I 've checked the manual and tried that with multiple Ruler Tracks but no success so far.
Does anybody have a tip on this or how you guys deal with AllCuesInOneProject Scenarios!

Thanks in advance for any info!


----------



## Jeremy Spencer (Feb 5, 2018)

I never, ever have multiple cues in a single Cubase/Logic project. When the director decides to change anything, you are screwed. Once the timings change for anything, it becomes a logistical nightmare. I have a separate project for each cue, even if it's a very short cue.


----------



## Mihkel Zilmer (Feb 5, 2018)

My advice would also be to avoid it and to have separate cues in separate projects. Trying to keep up with revisions and making adjustments to keep everything neatly in sync is a nightmare and a waste of valuable time.

Also, timecode shouldn't reset to 00:00:00 for each cue - you should be using the timecode from the film (which should be hardcoded into the video) to make sure everything will be perfectly in sync when you send your files in. Everyone should use the same timecode - it's crucial for functional and effective communication.

I do like to mix the entire score in one project though, but I only import everything into a single session once all of the music is approved.


----------



## Nico (Feb 5, 2018)

on my last project I organised cues by folder. Each folder is named with Timecode / Time Signature / Tempo. But i imagine it could indeed create problems if you have a lot of tempo changes in a cue

I do not think there is a way to change the Bar count / timecode for several cues in a single project.

However for one cue at a time, you can: 
- offset the bar count: Go to Project -> Project Setup-> Bar Offset enter the bar where your cue starts and answer "no" to the question as it would move all your cues
- move the time code: Set your cursor where your cue starts and go to Project -> Set timecode at cursor.

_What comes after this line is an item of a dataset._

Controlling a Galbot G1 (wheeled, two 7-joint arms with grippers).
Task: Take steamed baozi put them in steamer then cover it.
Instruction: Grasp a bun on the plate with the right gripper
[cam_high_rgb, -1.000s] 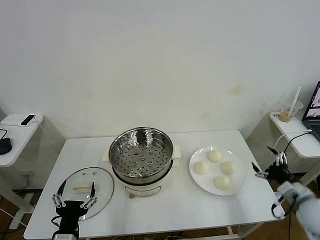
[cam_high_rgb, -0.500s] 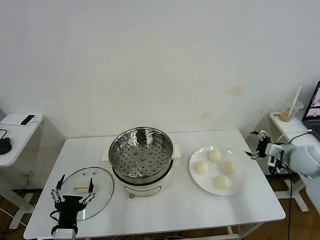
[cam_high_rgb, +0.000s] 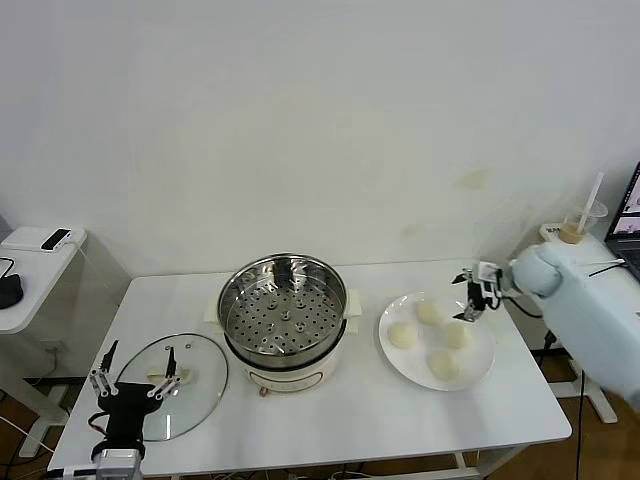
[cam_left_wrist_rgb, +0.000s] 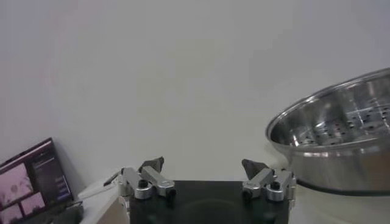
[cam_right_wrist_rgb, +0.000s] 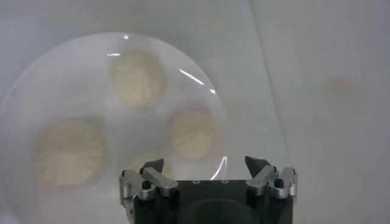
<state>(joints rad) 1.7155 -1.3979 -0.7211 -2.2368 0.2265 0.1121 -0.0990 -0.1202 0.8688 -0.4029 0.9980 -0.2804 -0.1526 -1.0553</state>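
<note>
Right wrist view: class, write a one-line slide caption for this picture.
Open right gripper hovering above the white plate of four steamed baozi, none yet picked up.

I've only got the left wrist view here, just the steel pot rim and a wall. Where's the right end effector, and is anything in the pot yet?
Observer: The right end effector hovers open above the far right edge of the plate, holding nothing.
Operator: How many buns are on that plate?
Observer: Four steamed baozi lie on it, apart from one another; none is in the steamer.
Operator: And the lid?
Observer: The cover lies flat on the table, left of the steamer, with the left end effector open over its near edge.
</note>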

Also answer "No".

I hope it helps. Maybe test that before on a draft project!


----------



## Jeremy Spencer (Feb 5, 2018)

Mihkel Zilmer said:


> Also, timecode shouldn't reset to 00:00:00 for each cue - you should be using the timecode from the film (which should be hardcoded into the video) to make sure everything will be perfectly in sync when you send your files in. Everyone should use the same timecode - it's crucial for functional and effective communication.
> 
> I do like to mix the entire score in one project though, but I only import everything into a single session once all of the music is approved.

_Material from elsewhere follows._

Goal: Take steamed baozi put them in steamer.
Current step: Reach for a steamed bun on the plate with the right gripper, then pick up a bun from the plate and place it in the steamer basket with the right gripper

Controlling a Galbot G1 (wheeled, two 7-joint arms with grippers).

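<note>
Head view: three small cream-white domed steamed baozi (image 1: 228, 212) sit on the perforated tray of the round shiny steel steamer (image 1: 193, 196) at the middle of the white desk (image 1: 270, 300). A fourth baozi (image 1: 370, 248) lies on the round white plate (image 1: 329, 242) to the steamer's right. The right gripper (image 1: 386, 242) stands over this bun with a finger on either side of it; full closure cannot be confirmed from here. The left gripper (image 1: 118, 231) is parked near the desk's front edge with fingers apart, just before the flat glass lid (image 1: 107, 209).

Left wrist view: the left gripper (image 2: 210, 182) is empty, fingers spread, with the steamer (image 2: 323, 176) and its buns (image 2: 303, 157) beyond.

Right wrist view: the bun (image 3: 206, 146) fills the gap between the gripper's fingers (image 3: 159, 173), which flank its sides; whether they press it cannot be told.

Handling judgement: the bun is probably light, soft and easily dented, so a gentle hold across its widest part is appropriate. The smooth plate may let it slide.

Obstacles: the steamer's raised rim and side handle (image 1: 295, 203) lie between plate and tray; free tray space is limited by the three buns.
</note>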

Agreed! I always request the timecode to burnt into the file.

And similarly, I "checkerboard" the rendered cues into a single PT session file.


----------



## Karsten Laser (Feb 13, 2018)

Hi guys!
Thank you very much for your input and advice!
I absolutely agree and work 99% "one session//projectfile per cue" as I see and encountered all the struggles 
(changing tempo or doing conformings to new picture edits, danger of sessionfile corruputing, getting things messed up etc) that might and will occur when having all cues in one session. 
That said, my question is related to the following scenario:
Short film or episode, pic-lock // there won't be changes, little time, need to prepare a score in order to record live musicians in that one session.
In that special scenario I create MIDI Parts with bar numbers each starting with "bar one" for every cue, because I'd like to start the score for each with bar one. Being not able to quickly refer to bar numbers and entering them when recording (all cues in that one session) is a pretty stressful.
I'll check out not to start every cue with bar one and see how my score-prepper and the musicians will react.

Thanks again!


----------